Print each line from the start of the records below up through the line where "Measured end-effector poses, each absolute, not" is found, exactly as given.

::: Data shown

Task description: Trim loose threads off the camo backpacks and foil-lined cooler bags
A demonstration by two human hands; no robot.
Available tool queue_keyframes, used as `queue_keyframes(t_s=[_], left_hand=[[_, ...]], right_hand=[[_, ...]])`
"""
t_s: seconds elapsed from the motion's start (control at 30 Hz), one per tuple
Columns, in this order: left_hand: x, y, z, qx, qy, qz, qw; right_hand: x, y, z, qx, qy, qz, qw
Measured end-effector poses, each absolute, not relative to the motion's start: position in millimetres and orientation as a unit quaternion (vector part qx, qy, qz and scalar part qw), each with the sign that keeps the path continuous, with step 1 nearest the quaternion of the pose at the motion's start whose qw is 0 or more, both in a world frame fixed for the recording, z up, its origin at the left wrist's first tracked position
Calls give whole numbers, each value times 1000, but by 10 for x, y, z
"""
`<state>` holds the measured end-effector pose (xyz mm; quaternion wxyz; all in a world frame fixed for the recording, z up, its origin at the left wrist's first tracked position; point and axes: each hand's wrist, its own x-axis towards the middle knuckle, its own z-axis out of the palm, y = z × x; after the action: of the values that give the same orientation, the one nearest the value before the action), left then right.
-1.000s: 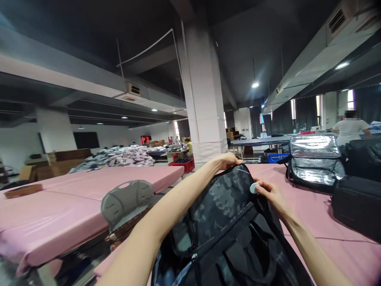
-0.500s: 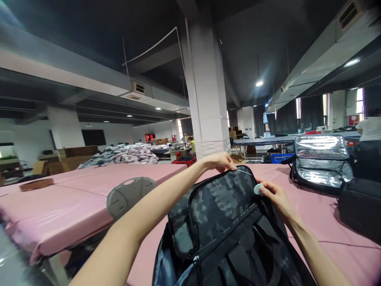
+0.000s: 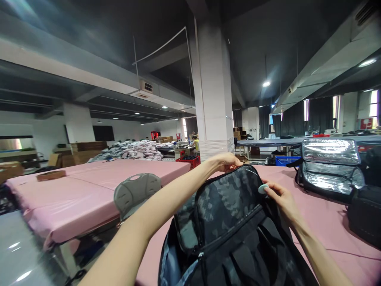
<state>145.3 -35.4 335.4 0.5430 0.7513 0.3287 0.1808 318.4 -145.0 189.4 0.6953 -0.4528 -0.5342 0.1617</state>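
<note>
A black and grey camouflage backpack (image 3: 229, 202) stands in front of me, its front panel outlined by a dark zip edge. My left hand (image 3: 228, 162) is closed on the top edge of that panel, the fingertips partly hidden behind it. Between thumb and fingers of my right hand (image 3: 278, 194) is a small pale green disc (image 3: 263, 188), held close to the panel's right edge. A thin white line, like a thread, shows at the panel's upper right corner. At the lower left the bag gapes, showing a bluish lining (image 3: 172, 258).
The pink-covered table (image 3: 315, 222) carries an open silver-lined bag (image 3: 330, 171) and a black bag (image 3: 364, 214) on the right. To the left are a grey chair (image 3: 135, 194) and another pink table (image 3: 98, 190). A white pillar (image 3: 212, 91) rises ahead.
The view has turned slightly left, so everything sits further right in the picture. Both hands keep their places on and beside the backpack, the disc tilted a little flatter.
</note>
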Motion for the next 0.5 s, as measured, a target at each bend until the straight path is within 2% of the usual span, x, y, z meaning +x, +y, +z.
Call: queue_keyframes(t_s=[0.1,0.3,0.4,0.5], left_hand=[[1458,-351,3341,745,323,154,563],[1466,-273,3298,735,309,149,585],[1455,-252,3279,727,312,151,592],[1450,-272,3278,718,313,151,603]], right_hand=[[3000,-1386,2105,-409,-567,-14,715],[2673,-1199,2518,-365,-664,-276,591],[2880,-1118,2482,-425,-622,-338,564],[3124,-1124,2411,-483,-576,-307,584]])
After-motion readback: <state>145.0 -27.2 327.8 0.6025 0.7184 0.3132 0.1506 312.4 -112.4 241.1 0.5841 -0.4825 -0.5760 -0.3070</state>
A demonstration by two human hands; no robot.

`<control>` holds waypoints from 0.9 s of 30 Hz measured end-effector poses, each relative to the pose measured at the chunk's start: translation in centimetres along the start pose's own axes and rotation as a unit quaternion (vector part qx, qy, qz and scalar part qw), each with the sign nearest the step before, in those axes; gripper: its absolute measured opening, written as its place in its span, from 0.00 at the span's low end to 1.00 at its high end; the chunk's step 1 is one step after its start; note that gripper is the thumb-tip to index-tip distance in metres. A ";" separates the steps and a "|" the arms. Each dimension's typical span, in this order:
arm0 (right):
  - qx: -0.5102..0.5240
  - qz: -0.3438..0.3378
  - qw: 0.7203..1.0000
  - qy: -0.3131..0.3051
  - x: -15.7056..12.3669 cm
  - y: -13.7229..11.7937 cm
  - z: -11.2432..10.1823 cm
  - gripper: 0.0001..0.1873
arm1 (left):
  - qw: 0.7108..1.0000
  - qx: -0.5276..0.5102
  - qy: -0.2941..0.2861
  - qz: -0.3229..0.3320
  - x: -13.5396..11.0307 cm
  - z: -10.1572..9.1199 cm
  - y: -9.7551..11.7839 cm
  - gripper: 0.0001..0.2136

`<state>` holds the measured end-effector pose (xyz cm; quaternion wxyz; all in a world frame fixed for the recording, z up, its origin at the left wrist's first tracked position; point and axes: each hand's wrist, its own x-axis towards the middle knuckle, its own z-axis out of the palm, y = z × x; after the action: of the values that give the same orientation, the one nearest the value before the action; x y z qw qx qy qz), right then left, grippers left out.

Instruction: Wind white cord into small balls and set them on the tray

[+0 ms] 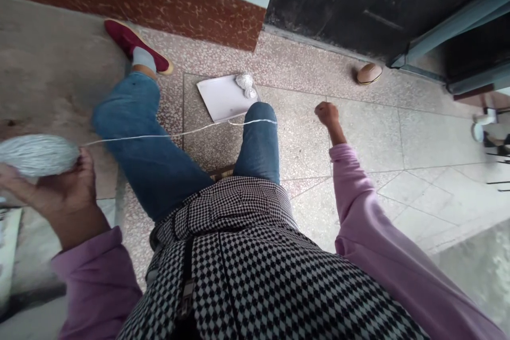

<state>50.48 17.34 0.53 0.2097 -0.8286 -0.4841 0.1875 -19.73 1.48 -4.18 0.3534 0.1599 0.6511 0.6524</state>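
Observation:
My left hand (66, 191) is closed around a large oval hank of white yarn (37, 155) at the far left. From it a thin white strand (159, 135) runs over my legs, dips near the white tray and passes over the other knee, where I lose sight of it. Held out to the right above the floor is my right hand (327, 113), its fingers curled into a fist. Whatever it may hold is hidden. Two small balls of white yarn (244, 82) rest on the flat white tray (223, 96) on the floor between my feet.
A dark door (338, 5) and a red-brown wall base (179, 13) border the speckled tiled floor (362, 133). A rounded pinkish object (369, 73) sits near the door. My red shoe (137, 45) is at upper left. Blurred furniture (492, 130) stands at the far right.

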 end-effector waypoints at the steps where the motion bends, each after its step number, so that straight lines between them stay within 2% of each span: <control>1: -0.019 -0.033 0.999 -0.007 -0.6 -0.7 1.3 0.09 | 0.999 -0.032 0.011 -0.003 -0.3 0.9 -0.1 0.72; 2: -0.029 -0.074 0.997 -0.021 -1.5 -1.7 2.9 0.03 | 0.999 -0.051 0.014 -0.004 -0.6 1.5 -0.2 0.70; 5: 0.006 -0.211 0.971 -0.116 -6.1 -5.9 9.7 0.19 | 0.997 -0.083 0.006 -0.001 -1.2 2.5 -0.2 0.63; 7: 0.033 -0.278 0.937 -0.208 -9.9 -9.2 14.8 0.19 | 0.997 -0.080 0.002 0.005 -1.1 2.3 0.1 0.60; 9: 0.022 -0.286 0.911 -0.296 -13.4 -12.0 19.1 0.15 | 0.998 -0.064 0.001 0.012 -0.7 1.6 0.5 0.57; 11: 0.004 -0.270 0.893 -0.359 -16.1 -13.4 21.7 0.10 | 0.999 -0.043 -0.009 0.016 -0.2 0.5 1.0 0.54; 13: 0.005 -0.267 0.878 -0.398 -17.8 -13.3 22.3 0.09 | 0.999 -0.031 -0.018 0.021 -0.1 -0.9 1.4 0.50; 14: 0.014 -0.271 0.870 -0.412 -18.2 -12.9 21.9 0.12 | 0.999 -0.026 -0.025 0.020 -0.1 -1.5 1.5 0.49; 16: 0.036 -0.281 0.855 -0.435 -18.6 -11.7 20.6 0.20 | 0.999 -0.021 -0.020 0.015 -0.2 -2.4 1.5 0.47; 18: 0.067 -0.280 0.849 -0.444 -18.6 -10.7 18.9 0.24 | 1.000 -0.016 -0.004 -0.001 -0.3 -2.7 1.4 0.50; 22: 0.158 -0.256 0.857 -0.419 -17.8 -10.4 16.4 0.28 | 0.999 -0.006 0.003 -0.039 0.0 -1.6 1.0 0.65; 25: 0.205 -0.231 0.881 -0.359 -16.5 -10.9 15.4 0.32 | 0.999 -0.022 0.002 -0.029 0.0 0.1 0.8 0.65; 27: 0.230 -0.183 0.896 -0.332 -15.5 -11.1 15.1 0.35 | 0.999 -0.045 0.006 -0.007 -0.1 1.0 0.8 0.62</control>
<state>27.54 11.14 -4.66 0.2521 -0.5433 -0.6122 0.5162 -19.20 2.21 -3.25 0.3610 0.1350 0.6247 0.6791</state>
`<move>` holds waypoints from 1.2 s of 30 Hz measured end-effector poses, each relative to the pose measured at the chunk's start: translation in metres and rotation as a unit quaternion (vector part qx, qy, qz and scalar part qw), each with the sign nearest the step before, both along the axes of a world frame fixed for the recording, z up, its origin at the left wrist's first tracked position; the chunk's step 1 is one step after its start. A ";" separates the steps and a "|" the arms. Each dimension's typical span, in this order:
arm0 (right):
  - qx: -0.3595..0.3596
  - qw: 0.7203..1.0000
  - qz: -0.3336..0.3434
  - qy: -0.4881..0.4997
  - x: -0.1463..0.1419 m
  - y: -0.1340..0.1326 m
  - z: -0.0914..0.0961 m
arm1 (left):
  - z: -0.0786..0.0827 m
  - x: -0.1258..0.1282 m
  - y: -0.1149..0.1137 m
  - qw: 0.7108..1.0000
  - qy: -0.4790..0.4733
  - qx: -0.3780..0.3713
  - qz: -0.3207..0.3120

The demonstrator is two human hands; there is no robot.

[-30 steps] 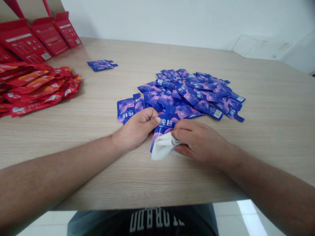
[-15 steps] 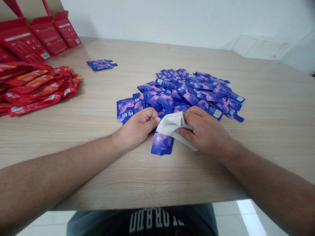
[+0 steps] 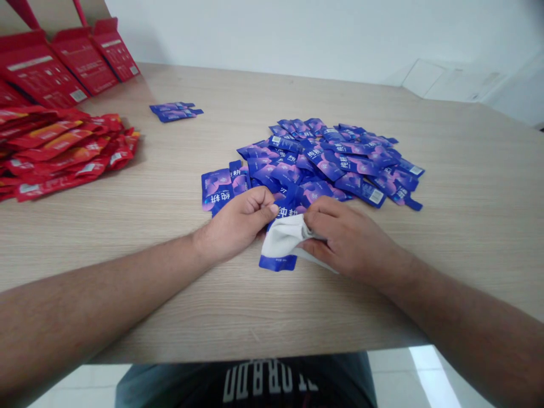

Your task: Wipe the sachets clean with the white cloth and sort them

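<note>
Blue-violet foil sachet lying partly lifted, between the pile of like sachets and the front edge of the surface. Head view: left hand has fingers clenched, pinching the sachet's upper end. Right hand has fingers grasping a white cloth bunched over the sachet's middle; lower end shows below. Red sachets heaped toward the left edge, red cartons beyond.

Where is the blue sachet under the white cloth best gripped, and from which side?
Grip the blue sachet by its lower end, from the near side: that strip sticks out below the white cloth, clear of the pile, while the left hand pinches its upper part and the right hand grips the white cloth.
</note>
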State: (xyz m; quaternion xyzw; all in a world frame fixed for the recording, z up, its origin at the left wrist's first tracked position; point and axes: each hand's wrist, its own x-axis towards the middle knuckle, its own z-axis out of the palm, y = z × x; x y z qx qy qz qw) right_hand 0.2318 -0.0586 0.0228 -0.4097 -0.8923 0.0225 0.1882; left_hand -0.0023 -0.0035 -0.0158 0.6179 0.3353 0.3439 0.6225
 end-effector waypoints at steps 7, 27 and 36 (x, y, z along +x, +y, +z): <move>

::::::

[Answer to the problem]:
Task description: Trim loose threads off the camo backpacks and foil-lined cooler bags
A demonstration by two human hands; no robot.
Available tool queue_keyframes, used as `queue_keyframes(t_s=[_], left_hand=[[_, ...]], right_hand=[[_, ...]])`
"""
t_s: seconds elapsed from the motion's start (control at 30 Hz), one per tuple
Columns, in this order: left_hand: x, y, z, qx, qy, qz, qw; right_hand: x, y, z, qx, qy, qz, qw
Measured end-effector poses, each absolute, not relative to the motion's start: position in millimetres and orientation as a unit quaternion (vector part qx, qy, qz and scalar part qw), each with the sign that keeps the path continuous, with step 1 nearest the quaternion of the pose at the motion's start whose qw is 0 or more, both in a world frame fixed for the recording, z up, its origin at the left wrist's first tracked position

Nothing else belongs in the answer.